Every record below must be written out exactly. Leave out the pictures.

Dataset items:
****************
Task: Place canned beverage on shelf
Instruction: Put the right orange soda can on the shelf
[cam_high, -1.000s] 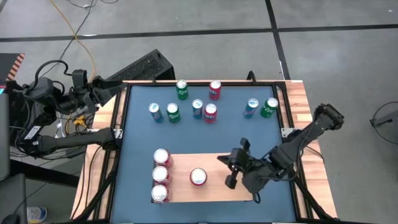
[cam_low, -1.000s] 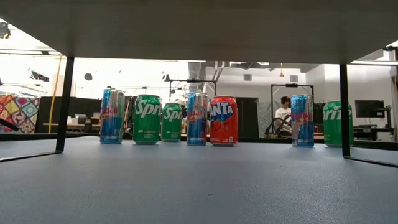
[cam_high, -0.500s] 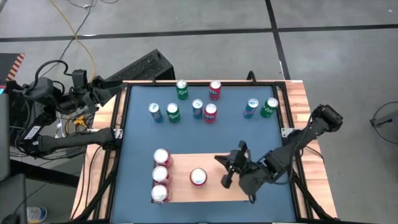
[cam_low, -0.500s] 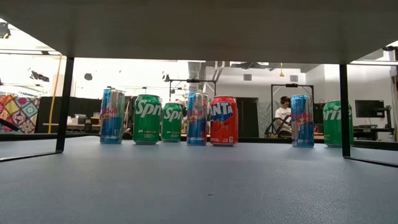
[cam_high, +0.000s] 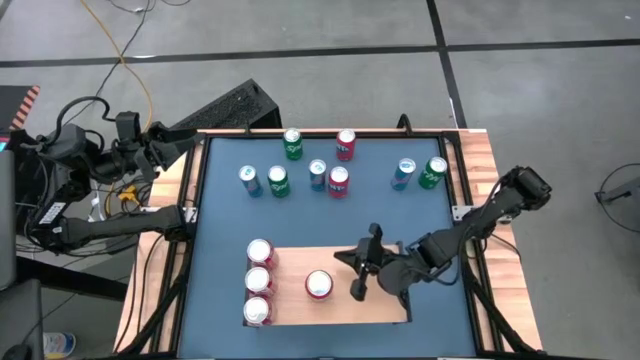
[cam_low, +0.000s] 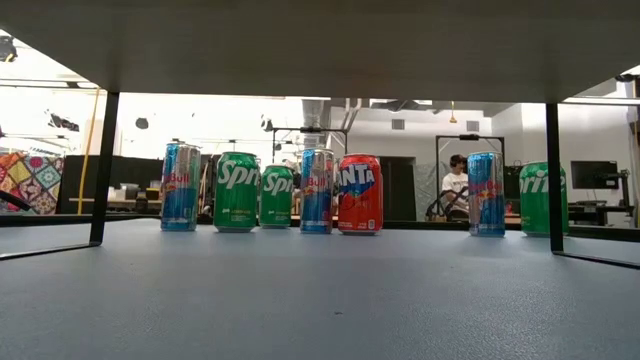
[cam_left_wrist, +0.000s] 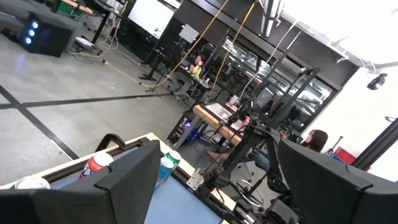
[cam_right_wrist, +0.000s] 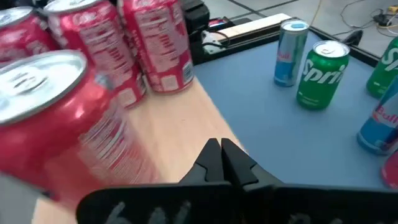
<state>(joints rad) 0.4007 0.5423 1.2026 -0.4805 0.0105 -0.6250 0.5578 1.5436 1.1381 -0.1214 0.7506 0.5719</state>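
Red can (cam_high: 319, 285) stands on shelf (cam_high: 300, 260) beside right claw (cam_high: 357, 284) (closed, empty).

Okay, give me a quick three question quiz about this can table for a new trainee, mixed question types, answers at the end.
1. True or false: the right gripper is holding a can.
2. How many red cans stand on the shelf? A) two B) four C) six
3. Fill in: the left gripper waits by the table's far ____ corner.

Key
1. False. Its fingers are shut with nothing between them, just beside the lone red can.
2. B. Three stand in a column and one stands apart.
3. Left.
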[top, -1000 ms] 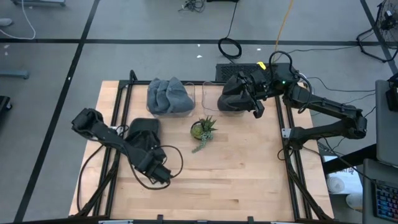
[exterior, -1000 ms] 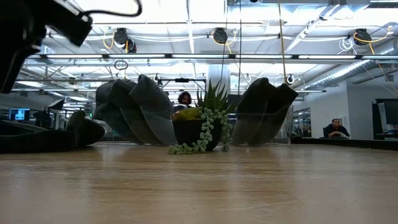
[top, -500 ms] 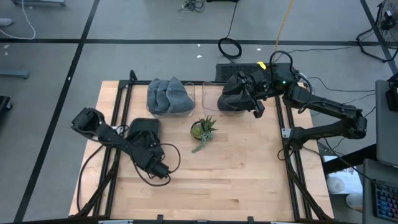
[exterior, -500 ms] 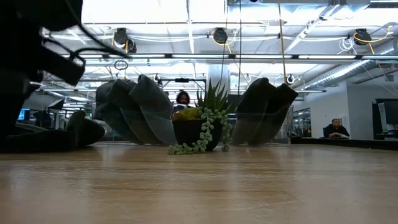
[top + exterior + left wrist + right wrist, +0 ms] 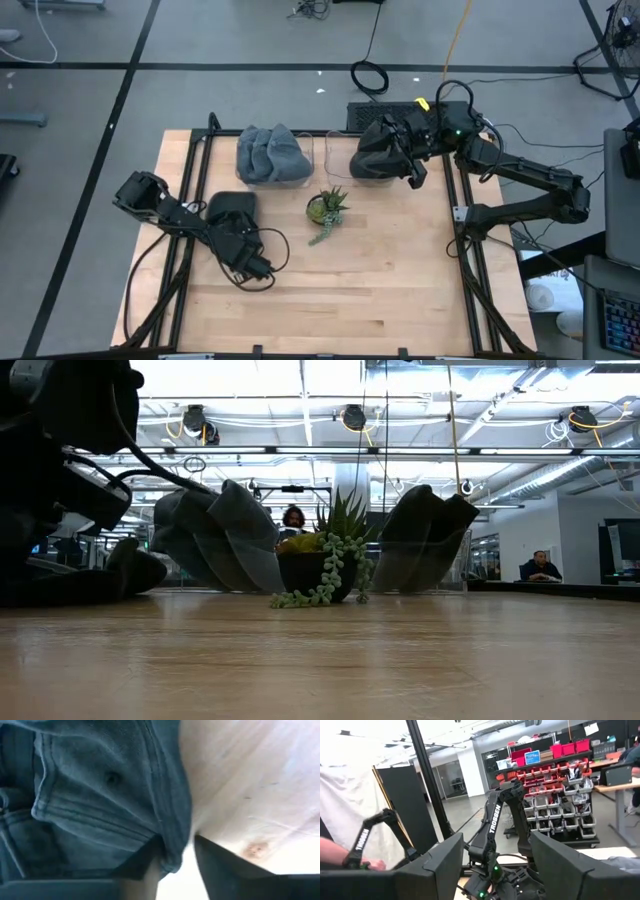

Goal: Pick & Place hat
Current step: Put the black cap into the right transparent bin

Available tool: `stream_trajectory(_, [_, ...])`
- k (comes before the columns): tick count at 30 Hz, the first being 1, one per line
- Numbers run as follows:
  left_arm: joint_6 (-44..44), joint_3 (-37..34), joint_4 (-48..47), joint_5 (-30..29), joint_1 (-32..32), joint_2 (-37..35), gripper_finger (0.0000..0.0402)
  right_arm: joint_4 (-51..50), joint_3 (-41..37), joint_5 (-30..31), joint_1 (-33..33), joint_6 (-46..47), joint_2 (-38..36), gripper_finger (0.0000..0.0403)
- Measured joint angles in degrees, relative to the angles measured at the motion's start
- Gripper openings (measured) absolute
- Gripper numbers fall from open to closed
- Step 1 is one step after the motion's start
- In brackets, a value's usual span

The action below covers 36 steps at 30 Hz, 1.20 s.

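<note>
A dark blue-grey cap (image 5: pixel 228 205) lies flat on the table's left part, also seen in the low view (image 5: pixel 125 572). My left gripper (image 5: pixel 238 232) is low over the cap's near edge, open, with that stitched edge (image 5: pixel 172 862) between its two fingers. My right gripper (image 5: pixel 412 172) hangs open over the table's far right, beside another dark hat (image 5: pixel 372 158) that sits in a clear bin. In the right wrist view its fingers (image 5: pixel 440 865) stand wide apart with only the room between them. My left gripper comes at the cap's edge (image 5: pixel 170 855) from above. One finger (image 5: pixel 145 865) shows right against the cloth and the other (image 5: pixel 225 870) stands clear of it over bare wood. Whether the near finger touches the cap I cannot tell.
Grey hats (image 5: pixel 270 155) fill a clear bin at the far edge. A small potted succulent (image 5: pixel 326 208) stands mid-table, trailing strands toward the near side. A black cable (image 5: pixel 270 262) loops beside the left arm. Bare wood (image 5: pixel 390 280) spreads over the near right.
My left gripper has drawn back toward the far left, onto the dark cap, and come lower; in the low view the arm now fills more of the left side. The cap and my right arm have kept still.
</note>
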Motion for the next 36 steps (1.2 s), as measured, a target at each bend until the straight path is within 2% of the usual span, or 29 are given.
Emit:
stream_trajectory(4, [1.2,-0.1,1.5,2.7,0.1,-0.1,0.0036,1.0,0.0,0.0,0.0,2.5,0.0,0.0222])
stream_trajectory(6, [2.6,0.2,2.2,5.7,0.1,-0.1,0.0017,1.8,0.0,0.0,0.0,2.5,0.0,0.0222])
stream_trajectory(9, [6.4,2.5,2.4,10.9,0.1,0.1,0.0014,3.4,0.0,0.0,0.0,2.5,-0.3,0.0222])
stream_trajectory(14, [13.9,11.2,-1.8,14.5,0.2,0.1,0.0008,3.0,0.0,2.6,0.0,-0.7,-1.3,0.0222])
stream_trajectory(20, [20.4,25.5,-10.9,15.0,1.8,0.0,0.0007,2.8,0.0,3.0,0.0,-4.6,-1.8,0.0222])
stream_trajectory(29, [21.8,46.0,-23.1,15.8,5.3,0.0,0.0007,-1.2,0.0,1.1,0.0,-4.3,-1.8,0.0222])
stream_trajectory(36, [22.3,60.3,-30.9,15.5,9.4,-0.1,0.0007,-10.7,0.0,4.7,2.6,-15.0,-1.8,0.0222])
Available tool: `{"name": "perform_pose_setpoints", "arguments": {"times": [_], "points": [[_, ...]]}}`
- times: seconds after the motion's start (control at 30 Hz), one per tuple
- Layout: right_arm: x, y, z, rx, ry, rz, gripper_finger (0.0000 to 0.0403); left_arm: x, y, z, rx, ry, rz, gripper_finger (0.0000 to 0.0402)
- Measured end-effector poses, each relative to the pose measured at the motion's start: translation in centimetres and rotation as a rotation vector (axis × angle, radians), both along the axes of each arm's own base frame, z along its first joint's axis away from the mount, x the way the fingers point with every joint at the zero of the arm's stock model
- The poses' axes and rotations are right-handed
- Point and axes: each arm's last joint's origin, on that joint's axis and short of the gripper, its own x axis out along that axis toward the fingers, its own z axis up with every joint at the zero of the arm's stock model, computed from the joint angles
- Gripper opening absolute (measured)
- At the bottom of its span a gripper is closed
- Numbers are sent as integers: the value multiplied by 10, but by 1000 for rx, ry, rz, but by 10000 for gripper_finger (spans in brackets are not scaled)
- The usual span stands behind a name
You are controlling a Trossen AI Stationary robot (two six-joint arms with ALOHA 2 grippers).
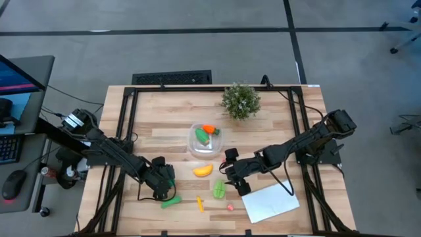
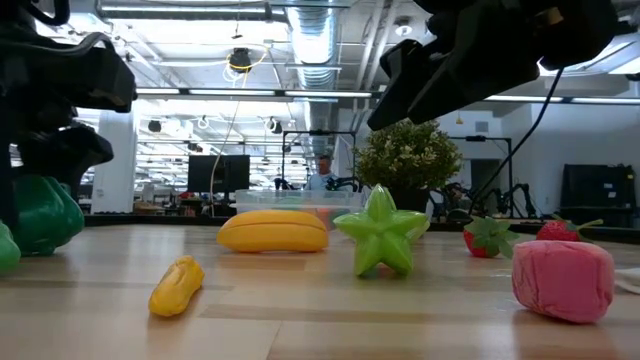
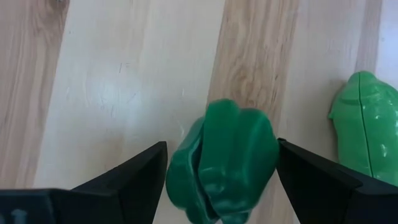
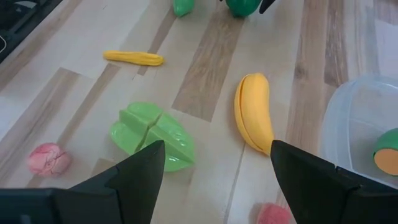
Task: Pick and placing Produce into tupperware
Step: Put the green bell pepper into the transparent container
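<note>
My left tool (image 1: pixel 164 186) reaches low over the near-left table (image 1: pixel 171 128), fingers spread wide around a green pepper (image 3: pixel 221 162), not gripping it. My right tool (image 1: pixel 231 172) hovers open above the banana (image 4: pixel 254 112) and starfruit (image 4: pixel 152 134). The tupperware (image 1: pixel 205 139) sits mid-table, holding a carrot (image 1: pixel 209 129).

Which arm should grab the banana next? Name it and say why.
Right. Its open pincer hovers right by the banana and the tupperware. The left pincer is busy, open around a green pepper.
</note>
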Motion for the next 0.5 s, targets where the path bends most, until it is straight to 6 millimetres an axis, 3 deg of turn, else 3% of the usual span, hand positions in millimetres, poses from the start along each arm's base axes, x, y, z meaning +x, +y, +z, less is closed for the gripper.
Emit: {"name": "perform_pose_setpoints", "arguments": {"times": [0.5], "points": [[0,0,0,-1,0,0,286,0,0,0,21,-10,-17,229]]}}
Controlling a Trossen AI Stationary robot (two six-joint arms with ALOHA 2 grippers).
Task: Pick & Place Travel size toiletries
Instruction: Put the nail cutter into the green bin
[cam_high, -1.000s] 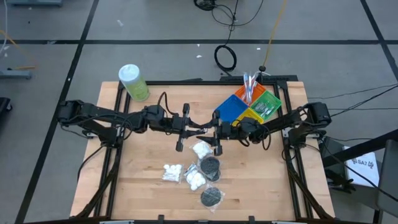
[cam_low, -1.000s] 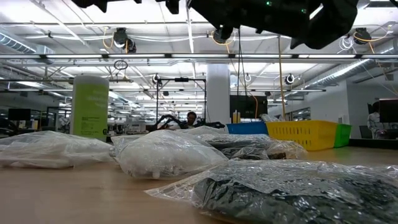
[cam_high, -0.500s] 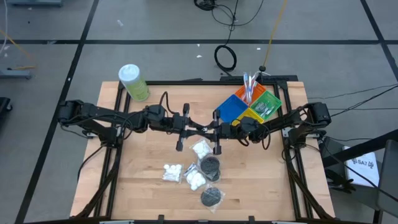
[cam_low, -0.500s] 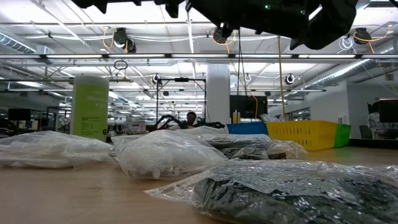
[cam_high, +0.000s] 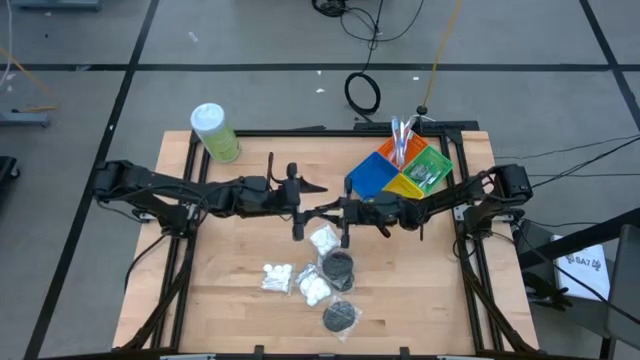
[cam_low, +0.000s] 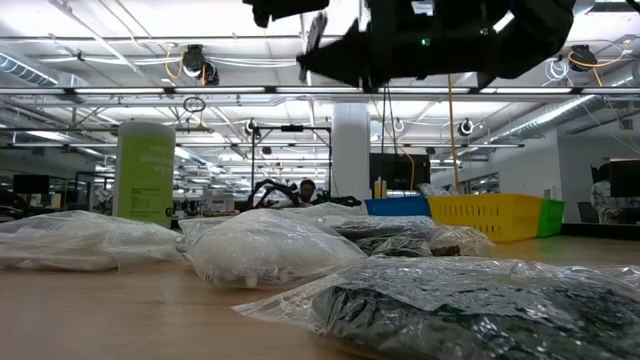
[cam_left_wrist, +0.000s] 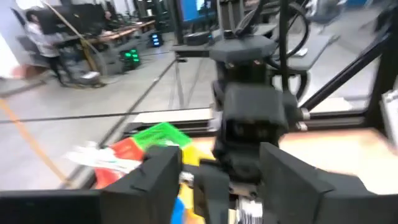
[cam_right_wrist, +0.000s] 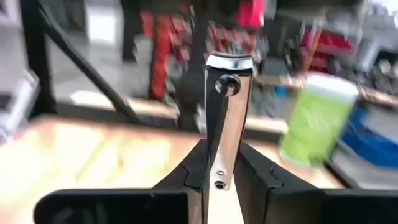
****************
■ Written solution:
Task: Place canned beverage on shelf
Instruction: Put the right orange soda can on the shelf
[cam_high, -1.000s] 
[cam_low, -1.000s] 
[cam_high, -0.500s] 
[cam_low, -0.500s] 
[cam_high, +0.000s] 
[cam_low, +0.000s] 
[cam_left_wrist, +0.000s] 
[cam_right_wrist, +0.000s] 
<state>(joints rad) 0.4007 0.5423 1.2026 -0.4805 0.0105 -0.6250 0.5578 1.5436 1.1381 -0.1214 0.7506 0.5719</state>
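Red can (cam_high: 319, 285) stands on shelf (cam_high: 300, 260) beside right claw (cam_high: 357, 284) (closed, empty).

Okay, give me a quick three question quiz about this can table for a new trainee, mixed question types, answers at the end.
1. True or false: the right gripper is holding a can.
2. How many red cans stand on the shelf? A) two B) four C) six
3. Fill in: the left gripper waits by the table's far ____ corner.

Key
1. False. Its fingers are shut with nothing between them, just beside the lone red can.
2. B. Three stand in a column and one stands apart.
3. Left.
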[top, -1000 ms] 
[exterior, -1000 ms] 
[top, -500 ms] 
[exterior, -500 ms] 
[top + exterior + left wrist + right wrist, +0 ms] 

Goal: Pick & Place hat
Current step: Put the black cap into the right transparent bin

Available tool: `stream_trajectory(_, [_, ...])`
- k (comes before the columns): tick count at 30 Hz, the first being 1, one per line
- Numbers run as follows:
  left_arm: joint_6 (-44..44), joint_3 (-37..34), joint_4 (-48..47), joint_5 (-30..29), joint_1 (-32..32), joint_2 (-37..35), gripper_finger (0.0000..0.0402)
  right_arm: joint_4 (-51..50), joint_3 (-41..37), joint_5 (-30..31), joint_1 (-33..33), joint_6 (-46..47), joint_2 (-38..36), gripper_finger (0.0000..0.0403)
- Measured joint angles in degrees, relative to the angles measured at the motion's start
- Gripper openings (measured) absolute
- Gripper numbers fall from open to closed
- Step 1 is one step after the motion's start
- In brackets, a value's usual span

The action below covers 36 steps at 30 Hz, 1.20 s.

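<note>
A dark blue-grey cap (image 5: pixel 228 205) lies flat on the table's left part, also seen in the low view (image 5: pixel 125 572). My left gripper (image 5: pixel 238 232) is low over the cap's near edge, open, with that stitched edge (image 5: pixel 172 862) between its two fingers. My right gripper (image 5: pixel 412 172) hangs open over the table's far right, beside another dark hat (image 5: pixel 372 158) that sits in a clear bin. In the right wrist view its fingers (image 5: pixel 440 865) stand wide apart with only the room between them. My left gripper comes at the cap's edge (image 5: pixel 170 855) from above. One finger (image 5: pixel 145 865) shows right against the cloth and the other (image 5: pixel 225 870) stands clear of it over bare wood. Whether the near finger touches the cap I cannot tell.
Grey hats (image 5: pixel 270 155) fill a clear bin at the far edge. A small potted succulent (image 5: pixel 326 208) stands mid-table, trailing strands toward the near side. A black cable (image 5: pixel 270 262) loops beside the left arm. Bare wood (image 5: pixel 390 280) spreads over the near right.
My left gripper has drawn back toward the far left, onto the dark cap, and come lower; in the low view the arm now fills more of the left side. The cap and my right arm have kept still.
</note>
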Motion for the next 36 steps (1.2 s), as measured, a target at each bend until the straight path is within 2% of the usual span, or 29 are given.
Emit:
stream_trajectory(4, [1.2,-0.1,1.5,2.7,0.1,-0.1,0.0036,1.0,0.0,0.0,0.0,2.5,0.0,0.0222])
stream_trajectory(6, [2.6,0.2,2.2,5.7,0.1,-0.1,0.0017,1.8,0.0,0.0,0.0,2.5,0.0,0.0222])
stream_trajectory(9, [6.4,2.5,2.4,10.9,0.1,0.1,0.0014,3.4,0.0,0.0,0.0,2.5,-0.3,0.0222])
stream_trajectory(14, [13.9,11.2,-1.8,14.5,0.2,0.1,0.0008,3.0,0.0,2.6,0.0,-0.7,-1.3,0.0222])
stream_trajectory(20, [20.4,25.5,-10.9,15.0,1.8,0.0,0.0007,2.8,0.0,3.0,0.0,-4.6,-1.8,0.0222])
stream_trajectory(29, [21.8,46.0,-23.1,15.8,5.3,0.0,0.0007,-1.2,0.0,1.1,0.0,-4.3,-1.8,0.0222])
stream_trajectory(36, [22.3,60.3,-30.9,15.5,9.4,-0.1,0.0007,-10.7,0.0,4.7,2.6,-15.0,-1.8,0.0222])
Available tool: `{"name": "perform_pose_setpoints", "arguments": {"times": [_], "points": [[_, ...]]}}`
- times: seconds after the motion's start (control at 30 Hz), one per tuple
- Layout: right_arm: x, y, z, rx, ry, rz, gripper_finger (0.0000 to 0.0403); left_arm: x, y, z, rx, ry, rz, gripper_finger (0.0000 to 0.0402)
- Measured end-effector poses, each relative to the pose measured at the motion's start: translation in centimetres and rotation as a rotation vector (axis × angle, radians), both along the axes of each arm's own base frame, z along its first joint's axis away from the mount, x the way the fingers point with every joint at the zero of the arm's stock model
- The poses' axes and rotations are right-handed
- Point and axes: each arm's last joint's origin, on that joint's axis and short of the gripper, its own x axis out along that axis toward the fingers, its own z axis up with every joint at the zero of the arm's stock model, computed from the joint angles
- Gripper opening absolute (measured)
- At the bottom of its span a gripper is closed
- Numbers are sent as integers: the value multiplied by 10, but by 1000 for rx, ry, rz, but by 10000 for gripper_finger (spans in brackets are not scaled)
- The usual span stands behind a name
You are controlling a Trossen AI Stationary robot (two six-joint arms with ALOHA 2 grippers).
Task: Pick and placing Produce into tupperware
Step: Put the green bell pepper into the transparent container
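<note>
My left tool (image 1: pixel 164 186) reaches low over the near-left table (image 1: pixel 171 128), fingers spread wide around a green pepper (image 3: pixel 221 162), not gripping it. My right tool (image 1: pixel 231 172) hovers open above the banana (image 4: pixel 254 112) and starfruit (image 4: pixel 152 134). The tupperware (image 1: pixel 205 139) sits mid-table, holding a carrot (image 1: pixel 209 129).

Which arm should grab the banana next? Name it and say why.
Right. Its open pincer hovers right by the banana and the tupperware. The left pincer is busy, open around a green pepper.
</note>
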Motion for the next 0.5 s, targets where the path bends most, until it is straight to 6 millimetres an axis, 3 deg of turn, else 3% of the usual span, hand positions in millimetres, poses from the start along each arm's base axes, x, y, z meaning +x, +y, +z, less is closed for the gripper.
Emit: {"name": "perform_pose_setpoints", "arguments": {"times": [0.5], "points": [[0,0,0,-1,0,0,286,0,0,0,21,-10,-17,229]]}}
Controlling a Trossen AI Stationary robot (two six-joint arms with ALOHA 2 grippers).
Task: Pick & Place Travel size toiletries
Instruction: Put the nail cutter into the green bin
[cam_high, -1.000s] 
[cam_low, -1.000s] 
[cam_high, -0.500s] 
[cam_low, -0.500s] 
[cam_high, +0.000s] 
[cam_low, +0.000s] 
[cam_left_wrist, +0.000s] 
[cam_right_wrist, +0.000s] 

Nothing further is needed for the answer.